#### [Work task]
Give back all the data exactly, line by line.

#### [Supplied material]
======

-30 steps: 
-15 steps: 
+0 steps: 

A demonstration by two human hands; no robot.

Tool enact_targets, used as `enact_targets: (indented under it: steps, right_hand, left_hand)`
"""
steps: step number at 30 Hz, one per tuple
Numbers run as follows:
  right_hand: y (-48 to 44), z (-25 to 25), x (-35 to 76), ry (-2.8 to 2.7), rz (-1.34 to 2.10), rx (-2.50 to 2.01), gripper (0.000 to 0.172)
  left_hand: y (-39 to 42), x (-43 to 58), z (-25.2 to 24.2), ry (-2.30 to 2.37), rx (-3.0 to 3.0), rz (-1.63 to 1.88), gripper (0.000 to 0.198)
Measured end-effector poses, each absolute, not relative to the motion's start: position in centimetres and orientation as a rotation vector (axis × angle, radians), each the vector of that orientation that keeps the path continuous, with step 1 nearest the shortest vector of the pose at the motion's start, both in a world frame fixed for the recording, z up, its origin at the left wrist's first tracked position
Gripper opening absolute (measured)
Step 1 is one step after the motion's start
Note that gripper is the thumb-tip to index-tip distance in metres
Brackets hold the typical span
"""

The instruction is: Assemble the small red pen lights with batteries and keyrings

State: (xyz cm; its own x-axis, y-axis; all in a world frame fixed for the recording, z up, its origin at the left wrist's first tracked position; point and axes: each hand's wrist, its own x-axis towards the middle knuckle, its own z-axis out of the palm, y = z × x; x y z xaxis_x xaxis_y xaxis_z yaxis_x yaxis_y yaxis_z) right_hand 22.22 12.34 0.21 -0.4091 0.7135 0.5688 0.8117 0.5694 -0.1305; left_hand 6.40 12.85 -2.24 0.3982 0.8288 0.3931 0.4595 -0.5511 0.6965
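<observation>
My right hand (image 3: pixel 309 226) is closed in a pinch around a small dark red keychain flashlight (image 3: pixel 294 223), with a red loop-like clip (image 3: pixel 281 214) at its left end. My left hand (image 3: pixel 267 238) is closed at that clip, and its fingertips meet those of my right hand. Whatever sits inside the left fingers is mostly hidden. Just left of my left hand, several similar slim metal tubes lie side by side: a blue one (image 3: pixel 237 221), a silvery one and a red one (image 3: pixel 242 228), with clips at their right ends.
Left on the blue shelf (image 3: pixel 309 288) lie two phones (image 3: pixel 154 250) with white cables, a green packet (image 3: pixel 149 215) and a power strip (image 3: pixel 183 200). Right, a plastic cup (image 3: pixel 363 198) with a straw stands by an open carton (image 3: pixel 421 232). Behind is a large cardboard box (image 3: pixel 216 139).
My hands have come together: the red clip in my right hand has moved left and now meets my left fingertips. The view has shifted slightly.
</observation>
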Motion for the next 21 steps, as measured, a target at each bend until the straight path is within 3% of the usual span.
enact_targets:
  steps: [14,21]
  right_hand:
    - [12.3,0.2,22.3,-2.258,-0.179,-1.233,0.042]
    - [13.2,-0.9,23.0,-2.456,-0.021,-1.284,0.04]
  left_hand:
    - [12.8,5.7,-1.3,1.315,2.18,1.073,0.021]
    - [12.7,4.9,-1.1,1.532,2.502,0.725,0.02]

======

#### [Exercise output]
-30 steps: 
-15 steps: 
+0 steps: 

A demonstration by two human hands; no robot.

Tool enact_targets, used as `enact_targets: (indented under it: steps, right_hand, left_hand)`
"""
steps: step number at 30 Hz, one per tuple
Numbers run as follows:
  right_hand: y (-48 to 44), z (-25 to 25), x (-35 to 76), ry (-2.8 to 2.7), rz (-1.34 to 2.10), rx (-2.50 to 2.01), gripper (0.000 to 0.172)
  left_hand: y (-39 to 42), x (-43 to 58), z (-25.2 to 24.2), ry (-2.30 to 2.37), rx (-3.0 to 3.0), rz (-1.63 to 1.88), gripper (0.000 to 0.198)
Measured end-effector poses, each absolute, not relative to the motion's start: position in centimetres and orientation as a rotation vector (axis × angle, radians), each the vector of that orientation that keeps the path continuous, with step 1 nearest the shortest vector of the pose at the motion's start, both in a world frame fixed for the recording, z up, its origin at the left wrist's first tracked position
Gripper opening absolute (measured)
Step 1 is one step after the motion's start
Note that gripper is the thumb-tip to index-tip distance in metres
Brackets hold the typical span
"""

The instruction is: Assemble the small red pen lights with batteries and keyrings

State: (xyz cm; its own x-axis, y-axis; all in a world frame fixed for the recording, z up, its origin at the left wrist's first tracked position; point and axes: each hand's wrist, its own x-axis towards the middle knuckle, its own z-axis out of the palm, y = z × x; x y z xaxis_x xaxis_y xaxis_z yaxis_x yaxis_y yaxis_z) right_hand 22.22 12.34 0.21 -0.4091 0.7135 0.5688 0.8117 0.5694 -0.1305; left_hand 6.40 12.85 -2.24 0.3982 0.8288 0.3931 0.4595 -0.5511 0.6965
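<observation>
My right hand (image 3: pixel 309 226) is closed in a pinch around a small dark red keychain flashlight (image 3: pixel 294 223), with a red loop-like clip (image 3: pixel 281 214) at its left end. My left hand (image 3: pixel 267 238) is closed at that clip, and its fingertips meet those of my right hand. Whatever sits inside the left fingers is mostly hidden. Just left of my left hand, several similar slim metal tubes lie side by side: a blue one (image 3: pixel 237 221), a silvery one and a red one (image 3: pixel 242 228), with clips at their right ends.
Left on the blue shelf (image 3: pixel 309 288) lie two phones (image 3: pixel 154 250) with white cables, a green packet (image 3: pixel 149 215) and a power strip (image 3: pixel 183 200). Right, a plastic cup (image 3: pixel 363 198) with a straw stands by an open carton (image 3: pixel 421 232). Behind is a large cardboard box (image 3: pixel 216 139).
My hands have come together: the red clip in my right hand has moved left and now meets my left fingertips. The view has shifted slightly.
</observation>
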Motion for the next 21 steps, as measured, a target at each bend until the straight path is within 3% of the usual span.
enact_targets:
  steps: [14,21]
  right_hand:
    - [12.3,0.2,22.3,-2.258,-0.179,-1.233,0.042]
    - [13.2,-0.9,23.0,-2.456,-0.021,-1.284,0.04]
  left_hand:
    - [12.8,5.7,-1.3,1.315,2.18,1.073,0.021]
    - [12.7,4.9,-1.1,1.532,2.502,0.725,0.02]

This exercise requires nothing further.